#### Action item
For this exercise, transcribe all of the entries exactly.

(Records from a dataset)
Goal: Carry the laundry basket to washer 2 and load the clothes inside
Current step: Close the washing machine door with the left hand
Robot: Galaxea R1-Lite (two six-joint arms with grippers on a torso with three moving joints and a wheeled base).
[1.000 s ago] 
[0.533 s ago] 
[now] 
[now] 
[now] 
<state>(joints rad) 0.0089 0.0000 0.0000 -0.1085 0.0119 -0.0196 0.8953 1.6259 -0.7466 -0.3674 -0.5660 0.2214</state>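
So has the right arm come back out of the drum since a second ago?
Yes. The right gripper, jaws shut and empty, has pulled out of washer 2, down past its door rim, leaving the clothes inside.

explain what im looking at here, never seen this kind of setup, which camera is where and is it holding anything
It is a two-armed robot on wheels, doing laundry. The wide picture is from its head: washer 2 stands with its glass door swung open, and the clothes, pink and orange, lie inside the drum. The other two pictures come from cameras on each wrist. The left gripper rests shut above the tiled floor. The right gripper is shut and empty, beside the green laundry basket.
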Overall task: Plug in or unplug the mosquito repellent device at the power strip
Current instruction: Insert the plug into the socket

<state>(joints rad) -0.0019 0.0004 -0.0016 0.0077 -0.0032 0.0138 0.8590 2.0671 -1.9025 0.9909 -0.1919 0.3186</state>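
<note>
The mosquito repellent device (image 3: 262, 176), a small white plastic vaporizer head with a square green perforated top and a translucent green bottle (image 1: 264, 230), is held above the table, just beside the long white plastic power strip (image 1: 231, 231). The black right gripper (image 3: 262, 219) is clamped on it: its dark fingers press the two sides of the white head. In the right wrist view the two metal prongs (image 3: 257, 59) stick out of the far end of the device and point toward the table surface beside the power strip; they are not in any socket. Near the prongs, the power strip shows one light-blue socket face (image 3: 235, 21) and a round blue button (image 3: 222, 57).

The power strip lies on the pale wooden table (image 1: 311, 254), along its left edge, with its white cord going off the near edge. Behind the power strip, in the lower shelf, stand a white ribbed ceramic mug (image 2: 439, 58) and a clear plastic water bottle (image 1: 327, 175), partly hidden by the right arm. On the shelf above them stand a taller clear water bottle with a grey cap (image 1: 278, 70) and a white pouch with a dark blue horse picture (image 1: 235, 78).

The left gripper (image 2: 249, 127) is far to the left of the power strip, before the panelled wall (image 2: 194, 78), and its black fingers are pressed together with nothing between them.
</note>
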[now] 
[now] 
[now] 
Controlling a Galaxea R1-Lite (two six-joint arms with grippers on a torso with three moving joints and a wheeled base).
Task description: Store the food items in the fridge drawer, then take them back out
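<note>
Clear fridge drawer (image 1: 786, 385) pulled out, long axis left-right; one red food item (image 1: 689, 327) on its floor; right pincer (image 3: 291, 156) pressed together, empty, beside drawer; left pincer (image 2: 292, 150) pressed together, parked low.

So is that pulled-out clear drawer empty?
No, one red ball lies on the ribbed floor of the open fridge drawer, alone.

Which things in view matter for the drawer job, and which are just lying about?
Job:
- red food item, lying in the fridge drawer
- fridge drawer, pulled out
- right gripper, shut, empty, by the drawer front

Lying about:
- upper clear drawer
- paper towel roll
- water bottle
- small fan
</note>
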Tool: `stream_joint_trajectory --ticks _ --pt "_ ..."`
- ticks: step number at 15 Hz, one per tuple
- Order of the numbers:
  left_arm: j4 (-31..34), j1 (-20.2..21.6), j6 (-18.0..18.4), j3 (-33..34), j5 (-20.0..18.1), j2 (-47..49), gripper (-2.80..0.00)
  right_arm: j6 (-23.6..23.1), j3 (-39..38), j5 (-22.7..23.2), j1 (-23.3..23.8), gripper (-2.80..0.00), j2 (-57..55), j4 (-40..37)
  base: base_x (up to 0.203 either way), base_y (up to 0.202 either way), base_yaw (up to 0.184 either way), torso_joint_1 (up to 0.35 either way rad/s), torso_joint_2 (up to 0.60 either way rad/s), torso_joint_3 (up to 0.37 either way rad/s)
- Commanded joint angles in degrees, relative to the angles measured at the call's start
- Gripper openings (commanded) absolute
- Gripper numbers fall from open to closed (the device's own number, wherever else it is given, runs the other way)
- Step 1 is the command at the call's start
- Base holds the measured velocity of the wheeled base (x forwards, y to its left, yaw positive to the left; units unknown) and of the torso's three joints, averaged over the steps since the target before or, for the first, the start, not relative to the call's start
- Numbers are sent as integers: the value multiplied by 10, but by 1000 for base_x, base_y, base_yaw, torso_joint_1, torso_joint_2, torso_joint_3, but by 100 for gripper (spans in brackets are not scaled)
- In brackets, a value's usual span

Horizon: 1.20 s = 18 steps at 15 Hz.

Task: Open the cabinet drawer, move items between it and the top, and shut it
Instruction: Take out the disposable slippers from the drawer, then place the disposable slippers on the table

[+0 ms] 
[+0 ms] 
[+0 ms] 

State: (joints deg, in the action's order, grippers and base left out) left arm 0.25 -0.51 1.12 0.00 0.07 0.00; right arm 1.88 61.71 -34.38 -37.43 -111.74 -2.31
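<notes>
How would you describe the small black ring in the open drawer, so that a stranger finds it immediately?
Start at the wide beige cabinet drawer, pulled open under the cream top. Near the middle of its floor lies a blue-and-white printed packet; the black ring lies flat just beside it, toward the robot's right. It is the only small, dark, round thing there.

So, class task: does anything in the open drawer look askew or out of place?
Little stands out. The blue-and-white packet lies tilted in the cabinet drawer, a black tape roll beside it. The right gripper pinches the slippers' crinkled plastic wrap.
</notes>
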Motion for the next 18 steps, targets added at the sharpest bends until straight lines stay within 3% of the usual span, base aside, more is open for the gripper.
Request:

#### Solution to the exercise
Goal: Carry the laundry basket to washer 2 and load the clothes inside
Current step: Close the washing machine door with the left hand
Robot: Galaxea R1-Lite (two six-joint arms with grippers on a torso with three moving joints and a wheeled base).
[1.000 s ago] 
[0.533 s ago] 
[now] 
[now] 
[now] 
<state>(joints rad) 0.0089 0.0000 0.0000 -0.1085 0.0119 -0.0196 0.8953 1.6259 -0.7466 -0.3674 -0.5660 0.2214</state>
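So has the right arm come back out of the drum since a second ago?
Yes. The right gripper, jaws shut and empty, has pulled out of washer 2, down past its door rim, leaving the clothes inside.

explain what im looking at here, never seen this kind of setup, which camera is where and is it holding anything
It is a two-armed robot on wheels, doing laundry. The wide picture is from its head: washer 2 stands with its glass door swung open, and the clothes, pink and orange, lie inside the drum. The other two pictures come from cameras on each wrist. The left gripper rests shut above the tiled floor. The right gripper is shut and empty, beside the green laundry basket.
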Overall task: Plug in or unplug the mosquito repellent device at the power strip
Current instruction: Insert the plug into the socket

<state>(joints rad) -0.0019 0.0004 -0.0016 0.0077 -0.0032 0.0138 0.8590 2.0671 -1.9025 0.9909 -0.1919 0.3186</state>
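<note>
The mosquito repellent device (image 3: 262, 176), a small white plastic vaporizer head with a square green perforated top and a translucent green bottle (image 1: 264, 230), is held above the table, just beside the long white plastic power strip (image 1: 231, 231). The black right gripper (image 3: 262, 219) is clamped on it: its dark fingers press the two sides of the white head. In the right wrist view the two metal prongs (image 3: 257, 59) stick out of the far end of the device and point toward the table surface beside the power strip; they are not in any socket. Near the prongs, the power strip shows one light-blue socket face (image 3: 235, 21) and a round blue button (image 3: 222, 57).

The power strip lies on the pale wooden table (image 1: 311, 254), along its left edge, with its white cord going off the near edge. Behind the power strip, in the lower shelf, stand a white ribbed ceramic mug (image 2: 439, 58) and a clear plastic water bottle (image 1: 327, 175), partly hidden by the right arm. On the shelf above them stand a taller clear water bottle with a grey cap (image 1: 278, 70) and a white pouch with a dark blue horse picture (image 1: 235, 78).

The left gripper (image 2: 249, 127) is far to the left of the power strip, before the panelled wall (image 2: 194, 78), and its black fingers are pressed together with nothing between them.
</note>
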[now] 
[now] 
[now] 
Controlling a Galaxea R1-Lite (two six-joint arms with grippers on a torso with three moving joints and a wheeled base).
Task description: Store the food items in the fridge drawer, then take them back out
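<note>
Clear fridge drawer (image 1: 786, 385) pulled out, long axis left-right; one red food item (image 1: 689, 327) on its floor; right pincer (image 3: 291, 156) pressed together, empty, beside drawer; left pincer (image 2: 292, 150) pressed together, parked low.

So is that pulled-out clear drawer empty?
No, one red ball lies on the ribbed floor of the open fridge drawer, alone.

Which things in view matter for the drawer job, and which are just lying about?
Job:
- red food item, lying in the fridge drawer
- fridge drawer, pulled out
- right gripper, shut, empty, by the drawer front

Lying about:
- upper clear drawer
- paper towel roll
- water bottle
- small fan
</note>
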Tool: `stream_joint_trajectory --ticks _ --pt "_ ..."`
- ticks: step number at 15 Hz, one per tuple
- Order of the numbers:
  left_arm: j4 (-31..34), j1 (-20.2..21.6), j6 (-18.0..18.4), j3 (-33..34), j5 (-20.0..18.1), j2 (-47..49), gripper (-2.80..0.00)
  right_arm: j6 (-23.6..23.1), j3 (-39..38), j5 (-22.7..23.2), j1 (-23.3..23.8), gripper (-2.80..0.00), j2 (-57..55), j4 (-40..37)
  base: base_x (up to 0.203 either way), base_y (up to 0.202 either way), base_yaw (up to 0.184 either way), torso_joint_1 (up to 0.35 either way rad/s), torso_joint_2 (up to 0.60 either way rad/s), torso_joint_3 (up to 0.37 either way rad/s)
- Commanded joint angles in degrees, relative to the angles measured at the call's start
- Gripper openings (commanded) absolute
- Gripper numbers fall from open to closed (the device's own number, wherever else it is given, runs the other way)
- Step 1 is the command at the call's start
- Base holds the measured velocity of the wheeled base (x forwards, y to its left, yaw positive to the left; units unknown) and of the torso's three joints, averaged over the steps since the target before or, for the first, the start, not relative to the call's start
- Numbers are sent as integers: the value multiplied by 10, but by 1000 for base_x, base_y, base_yaw, torso_joint_1, torso_joint_2, torso_joint_3, but by 100 for gripper (spans in brackets are not scaled)
- In brackets, a value's usual span

Horizon: 1.20 s = 18 steps at 15 Hz.

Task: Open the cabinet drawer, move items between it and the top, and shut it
Instruction: Take out the disposable slippers from the drawer, then place the disposable slippers on the table

[+0 ms] 
[+0 ms] 
[+0 ms] 

State: (joints deg, in the action's order, grippers and base left out) left arm 0.25 -0.51 1.12 0.00 0.07 0.00; right arm 1.88 61.71 -34.38 -37.43 -111.74 -2.31
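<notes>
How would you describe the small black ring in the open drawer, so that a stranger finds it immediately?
Start at the wide beige cabinet drawer, pulled open under the cream top. Near the middle of its floor lies a blue-and-white printed packet; the black ring lies flat just beside it, toward the robot's right. It is the only small, dark, round thing there.

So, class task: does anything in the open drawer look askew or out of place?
Little stands out. The blue-and-white packet lies tilted in the cabinet drawer, a black tape roll beside it. The right gripper pinches the slippers' crinkled plastic wrap.
</notes>
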Motion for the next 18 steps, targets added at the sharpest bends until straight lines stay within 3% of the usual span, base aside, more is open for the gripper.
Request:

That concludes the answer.